The couple’s ritual of going over the happenings of their days was rocked by the difference in time zones and the strong communication they once had was put to the test. To make matters worse, Caitlyn was traveling in Europe for three weeks with her family making it even more difficult for the couple to stay connected. 

“That was hell,” Sam said.

It seemed as though Caitlyn and Sam were destined to be apart. Thankfully, Sam was offered a full-time position with Google in  Cambridge, Mass., after he graduated from Yale with a degree in electrical engineering and computer science the following December. 

While the job put Sam in the same state as Caitlyn, the couple fell into the familiar ebb and flow of being together and apart as Caitlyn went back to school to pursue her master’s degree in psychology from Springfield College, two hours away.
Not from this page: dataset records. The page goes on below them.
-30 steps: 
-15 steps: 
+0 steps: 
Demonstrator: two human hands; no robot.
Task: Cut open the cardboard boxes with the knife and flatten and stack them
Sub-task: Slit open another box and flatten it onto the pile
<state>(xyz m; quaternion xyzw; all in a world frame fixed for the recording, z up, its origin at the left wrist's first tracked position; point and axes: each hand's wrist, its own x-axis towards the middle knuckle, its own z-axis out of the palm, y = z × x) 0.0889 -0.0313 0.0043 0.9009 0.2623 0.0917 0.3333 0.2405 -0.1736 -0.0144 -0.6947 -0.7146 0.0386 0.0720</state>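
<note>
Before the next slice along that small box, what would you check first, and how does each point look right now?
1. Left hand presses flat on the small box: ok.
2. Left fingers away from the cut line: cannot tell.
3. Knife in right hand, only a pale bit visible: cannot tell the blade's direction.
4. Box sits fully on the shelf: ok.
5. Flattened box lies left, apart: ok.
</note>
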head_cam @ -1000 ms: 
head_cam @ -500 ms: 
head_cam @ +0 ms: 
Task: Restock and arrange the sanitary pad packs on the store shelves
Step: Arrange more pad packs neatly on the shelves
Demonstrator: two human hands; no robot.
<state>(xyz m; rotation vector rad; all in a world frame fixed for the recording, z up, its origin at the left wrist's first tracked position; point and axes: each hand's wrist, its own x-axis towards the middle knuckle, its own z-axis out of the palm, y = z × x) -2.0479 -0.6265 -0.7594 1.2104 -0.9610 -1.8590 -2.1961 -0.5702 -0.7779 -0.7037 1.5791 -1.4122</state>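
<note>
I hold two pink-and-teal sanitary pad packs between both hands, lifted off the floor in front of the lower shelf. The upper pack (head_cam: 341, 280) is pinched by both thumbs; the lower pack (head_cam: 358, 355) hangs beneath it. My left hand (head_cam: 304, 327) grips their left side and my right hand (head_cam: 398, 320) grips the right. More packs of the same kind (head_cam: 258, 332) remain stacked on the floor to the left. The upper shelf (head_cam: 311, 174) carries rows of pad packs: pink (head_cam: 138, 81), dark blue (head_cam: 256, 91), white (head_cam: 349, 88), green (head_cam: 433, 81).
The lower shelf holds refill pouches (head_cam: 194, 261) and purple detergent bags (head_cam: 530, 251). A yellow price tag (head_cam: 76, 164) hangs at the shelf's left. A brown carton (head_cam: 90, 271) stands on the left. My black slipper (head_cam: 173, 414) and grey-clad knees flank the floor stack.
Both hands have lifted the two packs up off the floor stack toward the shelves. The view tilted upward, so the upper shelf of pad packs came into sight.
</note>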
After a year and a half of their new but customary, routine, Sam made certain he and Caitlyn would be separated no more. He proposed to Caitlyn on June 12, 2009, while the couple was vacationing in Homer, Alaska.

After spending some time with Sam’s family in the area, the two found time to themselves and took a water taxi across Kachemak Bay to the state park’s hiking trails, where a glacial lake peppered with icebergs set the scene for a serene proposal.

Sam said seeing how much his aunt and uncle adored Caitlyn, reaffirmed how much he wanted to marry her.

“Caitlyn is my soulmate” he said “She was someone I could talk to every night. We had a substantial relationship.”

Taking a brief break from the adventure to eat lunch, Caitlyn set down her backpack and turned around to find Sam down on one knee. 

“Will you marry me?” he quickly asked.

Caitlyn, who had woken up early for the hike, was flustered that she wasn’t glamorously made up for the occasion as she had envisioned it. Still, that didn’t faze her delight.

“Oh God,” she responded. “Yeah! Yeah, I will, I mean, yes, yes.” 

The couple ate and hiked on. They decided to only tell Sam’s aunt and uncle so that they could enjoy the rest of their time in Alaska without being on the phone. 

When they returned to Massachusetts, it would be nearly a year before Caitlyn and Sam finally ended their more than seven-year, long-distance relationship.

Caitlyn and Sam were married June 19, 2010, in Hull, Mass.